## Your assignment
Comb the records below for the string "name" and copy each line where it turns up.

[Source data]
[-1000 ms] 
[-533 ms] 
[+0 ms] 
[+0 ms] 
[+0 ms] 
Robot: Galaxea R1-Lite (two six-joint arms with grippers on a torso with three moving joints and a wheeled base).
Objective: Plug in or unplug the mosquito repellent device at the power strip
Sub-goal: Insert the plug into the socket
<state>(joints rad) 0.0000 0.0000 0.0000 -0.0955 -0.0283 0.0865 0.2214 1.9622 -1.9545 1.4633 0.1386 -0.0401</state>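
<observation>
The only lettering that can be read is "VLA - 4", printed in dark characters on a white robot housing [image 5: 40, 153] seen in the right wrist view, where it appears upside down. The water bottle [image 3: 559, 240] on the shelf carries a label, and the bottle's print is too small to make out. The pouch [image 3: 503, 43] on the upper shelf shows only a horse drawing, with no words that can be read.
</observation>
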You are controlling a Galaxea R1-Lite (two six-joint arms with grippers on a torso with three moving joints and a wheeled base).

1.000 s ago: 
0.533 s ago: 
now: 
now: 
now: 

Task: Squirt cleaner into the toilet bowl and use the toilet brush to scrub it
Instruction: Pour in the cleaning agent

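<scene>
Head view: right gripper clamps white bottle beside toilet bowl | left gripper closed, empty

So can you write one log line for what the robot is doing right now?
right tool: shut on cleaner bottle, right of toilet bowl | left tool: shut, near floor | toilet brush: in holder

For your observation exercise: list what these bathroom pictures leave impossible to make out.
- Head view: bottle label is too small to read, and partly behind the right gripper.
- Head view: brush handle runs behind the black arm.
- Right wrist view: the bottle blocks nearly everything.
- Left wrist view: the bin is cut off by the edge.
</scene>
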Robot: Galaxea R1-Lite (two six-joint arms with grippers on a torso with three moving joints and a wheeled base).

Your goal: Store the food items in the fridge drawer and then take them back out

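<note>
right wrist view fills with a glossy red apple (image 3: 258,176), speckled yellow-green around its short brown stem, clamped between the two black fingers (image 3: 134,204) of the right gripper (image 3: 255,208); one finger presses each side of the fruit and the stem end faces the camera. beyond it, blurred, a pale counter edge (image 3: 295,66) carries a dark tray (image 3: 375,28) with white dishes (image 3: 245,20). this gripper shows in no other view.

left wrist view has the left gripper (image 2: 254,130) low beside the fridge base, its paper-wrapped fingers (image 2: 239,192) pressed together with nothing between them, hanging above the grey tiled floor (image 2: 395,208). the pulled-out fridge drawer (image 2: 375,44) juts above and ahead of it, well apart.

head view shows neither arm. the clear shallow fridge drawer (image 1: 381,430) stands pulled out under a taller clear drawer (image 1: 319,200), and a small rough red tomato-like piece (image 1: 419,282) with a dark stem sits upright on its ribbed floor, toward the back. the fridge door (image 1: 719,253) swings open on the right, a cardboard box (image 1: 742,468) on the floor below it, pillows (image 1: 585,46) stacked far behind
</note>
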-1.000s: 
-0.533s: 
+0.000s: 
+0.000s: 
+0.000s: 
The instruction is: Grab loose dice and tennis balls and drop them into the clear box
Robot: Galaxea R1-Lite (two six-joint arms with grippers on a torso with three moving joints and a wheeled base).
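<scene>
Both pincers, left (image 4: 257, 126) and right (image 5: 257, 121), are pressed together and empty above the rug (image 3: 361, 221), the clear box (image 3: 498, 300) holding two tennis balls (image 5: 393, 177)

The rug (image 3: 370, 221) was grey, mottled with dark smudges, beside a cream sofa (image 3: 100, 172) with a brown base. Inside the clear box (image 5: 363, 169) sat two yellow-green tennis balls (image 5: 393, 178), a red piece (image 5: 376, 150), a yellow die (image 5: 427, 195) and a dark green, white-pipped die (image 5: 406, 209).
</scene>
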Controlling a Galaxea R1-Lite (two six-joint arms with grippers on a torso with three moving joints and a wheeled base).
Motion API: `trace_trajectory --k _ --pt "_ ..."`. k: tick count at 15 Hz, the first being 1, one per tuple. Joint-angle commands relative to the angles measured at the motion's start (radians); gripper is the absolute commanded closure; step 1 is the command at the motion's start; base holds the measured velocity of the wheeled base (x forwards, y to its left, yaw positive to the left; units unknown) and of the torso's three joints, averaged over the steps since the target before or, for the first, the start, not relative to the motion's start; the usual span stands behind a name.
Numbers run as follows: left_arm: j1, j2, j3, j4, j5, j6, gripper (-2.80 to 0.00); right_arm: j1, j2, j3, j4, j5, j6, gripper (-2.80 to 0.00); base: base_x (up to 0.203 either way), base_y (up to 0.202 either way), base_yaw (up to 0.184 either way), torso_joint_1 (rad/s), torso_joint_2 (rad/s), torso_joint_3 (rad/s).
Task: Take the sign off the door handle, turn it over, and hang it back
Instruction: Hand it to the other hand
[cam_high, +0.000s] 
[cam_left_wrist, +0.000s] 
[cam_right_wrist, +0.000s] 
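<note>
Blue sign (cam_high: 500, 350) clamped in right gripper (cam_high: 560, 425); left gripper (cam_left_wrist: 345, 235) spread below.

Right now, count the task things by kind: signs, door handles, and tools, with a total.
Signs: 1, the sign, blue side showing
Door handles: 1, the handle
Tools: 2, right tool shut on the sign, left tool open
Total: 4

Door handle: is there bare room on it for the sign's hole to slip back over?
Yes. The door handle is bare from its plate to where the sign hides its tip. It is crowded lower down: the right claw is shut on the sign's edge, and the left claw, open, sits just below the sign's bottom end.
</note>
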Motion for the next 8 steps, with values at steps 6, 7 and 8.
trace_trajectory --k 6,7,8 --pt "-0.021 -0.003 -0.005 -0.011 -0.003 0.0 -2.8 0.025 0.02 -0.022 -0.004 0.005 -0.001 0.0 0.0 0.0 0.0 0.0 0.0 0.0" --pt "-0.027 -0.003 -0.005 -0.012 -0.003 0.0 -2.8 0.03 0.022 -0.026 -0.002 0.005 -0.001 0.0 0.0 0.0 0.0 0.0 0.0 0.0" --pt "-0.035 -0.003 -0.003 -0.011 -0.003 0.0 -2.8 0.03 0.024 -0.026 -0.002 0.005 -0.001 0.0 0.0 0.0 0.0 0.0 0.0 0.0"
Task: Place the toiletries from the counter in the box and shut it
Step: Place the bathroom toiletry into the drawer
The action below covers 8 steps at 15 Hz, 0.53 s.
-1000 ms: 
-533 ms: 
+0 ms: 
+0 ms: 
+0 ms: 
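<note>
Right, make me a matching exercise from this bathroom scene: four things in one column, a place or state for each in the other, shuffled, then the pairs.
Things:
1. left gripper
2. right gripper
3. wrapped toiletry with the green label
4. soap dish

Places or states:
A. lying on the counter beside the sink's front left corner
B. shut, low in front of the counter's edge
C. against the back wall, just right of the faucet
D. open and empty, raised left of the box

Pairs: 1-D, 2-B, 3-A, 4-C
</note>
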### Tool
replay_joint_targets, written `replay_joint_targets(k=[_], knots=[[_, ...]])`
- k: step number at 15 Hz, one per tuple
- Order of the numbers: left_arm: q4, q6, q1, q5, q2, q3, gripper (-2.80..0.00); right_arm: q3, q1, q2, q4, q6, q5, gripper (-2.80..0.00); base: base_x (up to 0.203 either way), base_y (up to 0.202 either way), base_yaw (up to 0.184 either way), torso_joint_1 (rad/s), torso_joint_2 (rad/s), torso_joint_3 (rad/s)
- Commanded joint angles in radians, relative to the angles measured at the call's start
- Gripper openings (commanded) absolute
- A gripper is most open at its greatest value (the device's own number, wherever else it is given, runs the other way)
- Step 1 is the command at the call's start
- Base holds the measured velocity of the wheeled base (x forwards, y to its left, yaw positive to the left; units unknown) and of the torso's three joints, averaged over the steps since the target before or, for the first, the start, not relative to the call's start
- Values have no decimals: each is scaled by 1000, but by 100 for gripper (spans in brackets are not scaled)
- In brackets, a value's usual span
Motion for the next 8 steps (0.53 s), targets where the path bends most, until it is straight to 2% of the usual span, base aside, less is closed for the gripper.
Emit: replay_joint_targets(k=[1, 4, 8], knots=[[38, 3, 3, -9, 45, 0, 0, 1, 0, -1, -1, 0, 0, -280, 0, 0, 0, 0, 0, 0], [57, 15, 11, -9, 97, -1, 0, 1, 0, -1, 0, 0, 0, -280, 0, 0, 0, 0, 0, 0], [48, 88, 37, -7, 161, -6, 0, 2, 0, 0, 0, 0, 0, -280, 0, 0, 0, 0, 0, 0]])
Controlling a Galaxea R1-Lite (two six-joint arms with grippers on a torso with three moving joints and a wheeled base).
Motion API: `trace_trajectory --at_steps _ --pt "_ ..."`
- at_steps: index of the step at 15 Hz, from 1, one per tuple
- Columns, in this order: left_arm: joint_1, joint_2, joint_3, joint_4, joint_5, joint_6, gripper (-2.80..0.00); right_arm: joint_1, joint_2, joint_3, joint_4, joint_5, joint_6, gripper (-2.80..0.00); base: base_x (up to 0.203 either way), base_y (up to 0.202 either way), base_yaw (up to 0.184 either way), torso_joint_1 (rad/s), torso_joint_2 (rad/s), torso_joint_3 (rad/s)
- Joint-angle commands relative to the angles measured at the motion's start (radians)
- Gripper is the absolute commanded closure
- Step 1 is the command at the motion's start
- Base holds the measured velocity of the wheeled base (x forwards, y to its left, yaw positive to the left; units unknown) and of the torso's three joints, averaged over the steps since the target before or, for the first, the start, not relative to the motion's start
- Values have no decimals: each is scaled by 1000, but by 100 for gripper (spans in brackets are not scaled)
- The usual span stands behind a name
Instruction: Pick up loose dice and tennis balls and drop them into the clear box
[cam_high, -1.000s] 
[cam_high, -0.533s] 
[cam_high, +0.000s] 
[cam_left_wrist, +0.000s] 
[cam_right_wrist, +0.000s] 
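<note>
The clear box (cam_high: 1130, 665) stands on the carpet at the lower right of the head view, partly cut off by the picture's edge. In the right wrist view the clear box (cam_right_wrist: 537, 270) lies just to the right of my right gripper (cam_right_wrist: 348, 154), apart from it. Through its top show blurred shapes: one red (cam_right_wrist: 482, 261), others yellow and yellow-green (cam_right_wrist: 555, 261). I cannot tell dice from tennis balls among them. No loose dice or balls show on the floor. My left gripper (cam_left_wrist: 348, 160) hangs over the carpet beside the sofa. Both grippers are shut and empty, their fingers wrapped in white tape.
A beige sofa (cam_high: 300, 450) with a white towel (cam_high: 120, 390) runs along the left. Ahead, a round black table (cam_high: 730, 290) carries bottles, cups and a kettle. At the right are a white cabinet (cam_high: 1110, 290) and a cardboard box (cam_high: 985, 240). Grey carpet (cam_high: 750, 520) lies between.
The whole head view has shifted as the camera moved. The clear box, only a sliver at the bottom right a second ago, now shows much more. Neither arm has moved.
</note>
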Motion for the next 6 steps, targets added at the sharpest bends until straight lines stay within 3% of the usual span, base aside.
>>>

## Output below
Motion API: `trace_trajectory --k _ --pt "_ ..."`. k: tick count at 15 Hz, the first being 1, one per tuple. Joint-angle commands relative to the angles measured at the motion's start (radians); gripper is the absolute commanded closure; step 1 is the command at the motion's start; base holds the measured velocity of the wheeled base (x forwards, y to its left, yaw positive to the left; units unknown) and of the torso's three joints, averaged over the steps since the target before or, for the first, the start, not relative to the motion's start; the usual span stands behind a name.
- The usual span stands behind a name

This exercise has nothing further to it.